(WORK ORDER)
Which lines below include the string "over"? Please show each one.

◇ ◇ ◇ ◇ ◇

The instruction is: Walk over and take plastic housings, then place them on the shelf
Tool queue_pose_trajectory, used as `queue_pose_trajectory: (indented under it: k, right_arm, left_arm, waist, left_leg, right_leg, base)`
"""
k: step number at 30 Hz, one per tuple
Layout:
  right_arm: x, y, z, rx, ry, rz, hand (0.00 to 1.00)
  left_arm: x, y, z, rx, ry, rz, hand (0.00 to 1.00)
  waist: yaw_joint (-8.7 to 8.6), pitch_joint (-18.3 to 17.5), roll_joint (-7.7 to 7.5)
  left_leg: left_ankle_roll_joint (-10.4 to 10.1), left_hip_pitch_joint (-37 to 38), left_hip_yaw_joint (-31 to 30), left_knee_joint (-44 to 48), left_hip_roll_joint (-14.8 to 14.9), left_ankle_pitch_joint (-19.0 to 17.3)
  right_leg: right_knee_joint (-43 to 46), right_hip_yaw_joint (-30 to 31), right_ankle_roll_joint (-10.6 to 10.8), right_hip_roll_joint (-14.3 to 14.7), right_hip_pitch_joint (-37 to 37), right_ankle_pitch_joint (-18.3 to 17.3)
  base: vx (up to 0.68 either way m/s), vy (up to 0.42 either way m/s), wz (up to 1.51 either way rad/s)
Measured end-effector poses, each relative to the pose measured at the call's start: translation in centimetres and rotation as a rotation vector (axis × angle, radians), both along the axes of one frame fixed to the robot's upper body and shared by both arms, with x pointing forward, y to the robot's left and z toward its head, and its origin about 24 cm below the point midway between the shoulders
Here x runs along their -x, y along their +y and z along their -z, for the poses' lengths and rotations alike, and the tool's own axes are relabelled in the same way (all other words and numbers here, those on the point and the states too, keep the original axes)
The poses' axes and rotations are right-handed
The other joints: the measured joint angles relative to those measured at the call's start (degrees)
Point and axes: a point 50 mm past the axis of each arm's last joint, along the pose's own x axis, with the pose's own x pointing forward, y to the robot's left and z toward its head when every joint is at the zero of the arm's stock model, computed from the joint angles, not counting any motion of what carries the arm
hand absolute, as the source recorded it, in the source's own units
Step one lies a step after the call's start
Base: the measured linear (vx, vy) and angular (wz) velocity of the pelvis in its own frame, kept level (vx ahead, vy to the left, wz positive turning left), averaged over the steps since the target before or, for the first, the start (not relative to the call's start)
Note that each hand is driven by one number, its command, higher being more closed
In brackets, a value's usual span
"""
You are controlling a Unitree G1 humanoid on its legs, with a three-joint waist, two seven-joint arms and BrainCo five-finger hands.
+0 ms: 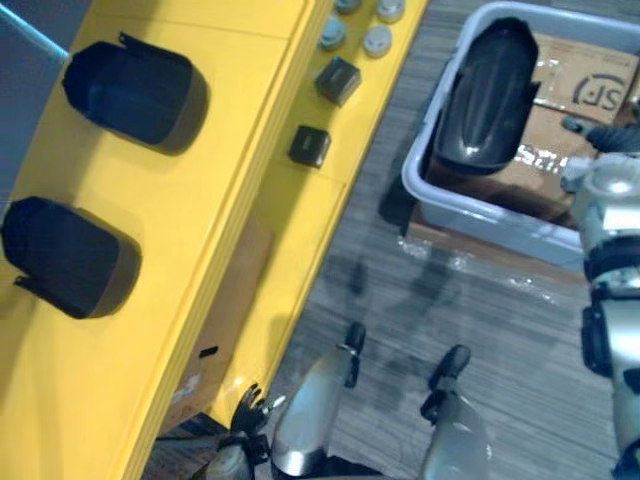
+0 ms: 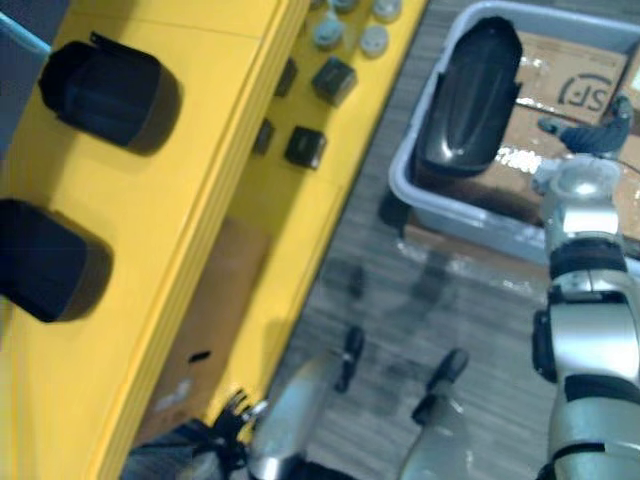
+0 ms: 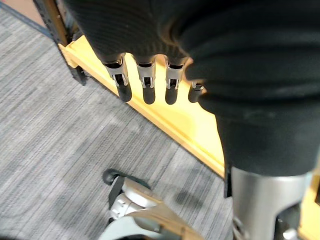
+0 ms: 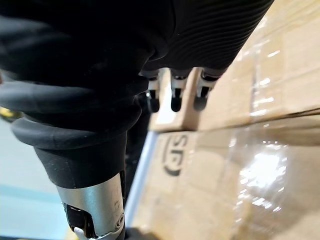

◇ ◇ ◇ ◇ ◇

(FINAL ANSWER)
The instruction is: Walk over and take plastic housings, then place them on the shelf
Base: the measured linear (vx, vy) and angular (wz) velocity of the pelvis in its own frame, kept level (vx ahead, vy to the left, wz positive turning left), averaged over the steps since the target before or, for the first, the start (not relative to the call's start)

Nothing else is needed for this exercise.